2. Goals / Non-goals¶
Goals - Build a ≥100M-row schema with realistic skew and run a mixed read/write load. - Demonstrate, with planner evidence, when B-tree, GIN, BRIN, GiST, and Hash each win — and when each loses. - Master composite column order / leftmost-prefix, partial, covering (INCLUDE), and expression indexes; prove index-only scans. - Quantify the write cost of each added index and the HOT-update/ fillfactor effect. - Show declarative range/hash partitioning changing the plan via partition pruning, and measure when it beats one giant index. - Diagnose index bloat after UPDATE churn and recover it with REINDEX CONCURRENTLY — with before/after size and latency.
Non-goals - A managed Postgres (RDS/Aurora/Cloud SQL). Run it yourself so you can VACUUM, REINDEX, read pg_stat_*, and own the knobs. - Sharding across nodes (that's the staff DB lab) — this is single-node. - ORM ergonomics. Write raw SQL so the plan is exactly what you think it is. - Query rewriting tricks as the main event — the focus is indexes & partitions.

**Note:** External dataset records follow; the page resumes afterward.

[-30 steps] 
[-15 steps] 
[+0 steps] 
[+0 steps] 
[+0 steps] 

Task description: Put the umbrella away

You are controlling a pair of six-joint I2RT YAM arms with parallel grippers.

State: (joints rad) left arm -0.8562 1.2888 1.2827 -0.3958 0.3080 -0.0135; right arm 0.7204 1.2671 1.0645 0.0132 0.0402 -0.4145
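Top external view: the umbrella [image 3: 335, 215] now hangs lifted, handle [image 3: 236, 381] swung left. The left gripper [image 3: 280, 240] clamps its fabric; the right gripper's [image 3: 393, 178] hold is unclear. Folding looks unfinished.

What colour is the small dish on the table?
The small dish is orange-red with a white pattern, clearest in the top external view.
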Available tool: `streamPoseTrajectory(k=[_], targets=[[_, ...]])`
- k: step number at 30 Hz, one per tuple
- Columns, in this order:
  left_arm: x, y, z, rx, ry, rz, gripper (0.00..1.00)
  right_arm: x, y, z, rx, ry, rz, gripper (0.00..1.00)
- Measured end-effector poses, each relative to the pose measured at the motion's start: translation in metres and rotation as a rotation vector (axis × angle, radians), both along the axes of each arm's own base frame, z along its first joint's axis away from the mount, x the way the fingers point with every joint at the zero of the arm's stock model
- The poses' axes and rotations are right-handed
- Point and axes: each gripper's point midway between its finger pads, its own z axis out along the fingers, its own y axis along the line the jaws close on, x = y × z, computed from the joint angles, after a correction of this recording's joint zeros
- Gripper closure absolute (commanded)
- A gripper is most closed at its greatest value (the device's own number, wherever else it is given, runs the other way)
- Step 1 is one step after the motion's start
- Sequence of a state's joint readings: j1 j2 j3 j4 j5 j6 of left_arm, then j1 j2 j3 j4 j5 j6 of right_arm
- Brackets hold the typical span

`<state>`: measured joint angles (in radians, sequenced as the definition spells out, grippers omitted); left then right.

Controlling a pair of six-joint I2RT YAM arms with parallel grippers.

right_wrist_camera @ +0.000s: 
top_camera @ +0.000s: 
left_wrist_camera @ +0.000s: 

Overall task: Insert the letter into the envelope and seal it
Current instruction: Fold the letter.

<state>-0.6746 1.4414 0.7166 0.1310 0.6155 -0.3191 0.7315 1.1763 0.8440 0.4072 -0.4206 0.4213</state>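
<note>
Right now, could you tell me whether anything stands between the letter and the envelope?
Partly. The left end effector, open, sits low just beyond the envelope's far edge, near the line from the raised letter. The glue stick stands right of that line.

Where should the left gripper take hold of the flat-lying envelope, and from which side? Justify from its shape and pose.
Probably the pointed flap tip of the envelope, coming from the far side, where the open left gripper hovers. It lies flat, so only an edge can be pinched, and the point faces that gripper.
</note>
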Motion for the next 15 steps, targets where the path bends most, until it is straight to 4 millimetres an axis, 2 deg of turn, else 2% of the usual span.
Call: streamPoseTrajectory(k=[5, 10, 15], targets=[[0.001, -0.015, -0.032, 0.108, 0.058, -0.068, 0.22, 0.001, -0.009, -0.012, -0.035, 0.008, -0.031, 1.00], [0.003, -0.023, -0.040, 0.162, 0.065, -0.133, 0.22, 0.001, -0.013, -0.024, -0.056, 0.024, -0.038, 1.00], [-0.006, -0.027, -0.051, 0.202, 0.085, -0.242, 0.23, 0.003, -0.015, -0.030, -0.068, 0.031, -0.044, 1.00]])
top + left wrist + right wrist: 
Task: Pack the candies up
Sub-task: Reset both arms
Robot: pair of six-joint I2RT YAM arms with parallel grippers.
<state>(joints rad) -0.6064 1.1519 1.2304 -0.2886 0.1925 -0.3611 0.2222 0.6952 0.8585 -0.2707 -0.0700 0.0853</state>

3. Functional requirements¶
- A schema (
schema.sql) fororders(+ a childeventstable) sized to ≥100M rows, with columns chosen to exercise every index type (see §7). - A loader (
cmd/load, Go +jackc/pgxv5,COPYprotocol) that generates deterministic-from-seed rows at the stated scale and skew, fast enough to load 100M rows in a single sitting (target: bulkCOPY, not row-by-row INSERT). - A query workbench (
cmd/benchor committed.sqlfiles) that runs each benchmark query underEXPLAIN (ANALYZE, BUFFERS, TIMING)and records plan + timing + buffer counts. - A write-load harness built on
pgbenchwith custom scripts, to measure INSERT/UPDATE throughput with and without each candidate index. - A findings note (
FINDINGS.md) where every claim is backed by committedEXPLAIN (ANALYZE, BUFFERS)output and a reproducible command.
4. Load & data profile¶
- Volume:
orders≥ 100,000,000 rows;events≥ 300M rows (≈3 per order) for the BRIN/time experiments. Report on-disk table + index sizes frompg_total_relation_size. - Time spread:
created_atspans 3 years, monotonically increasing on insert (so it correlates with physical order — the BRIN sweet spot). - Skew (deliberate):
status∈ {pending,paid,shipped,delivered,cancelled,refunded} — highly skewed: ~92%delivered, ~3% each of the rest. (pendingis the rare hot-path filter — the partial-index target.)customer_idZipfian (s≈1.1) over 5M customers → some customers have 100k+ orders, most have a handful.attrs jsonb— variable keys (e.g.{"channel":"ios","coupon":"X","ab":7}) for GIN; one nested arraytags text[]for GIN-on-array.regionlow-cardinality (12 values) →n_distincttest + hash-partition key.- Generator: deterministic given
-seed; document the exact distribution. - Read/write mix: steady read workbench queries while a
pgbenchwrite stream runs (95/5 and 50/50 read/write profiles) so you observe index maintenance cost under concurrent load, not in isolation.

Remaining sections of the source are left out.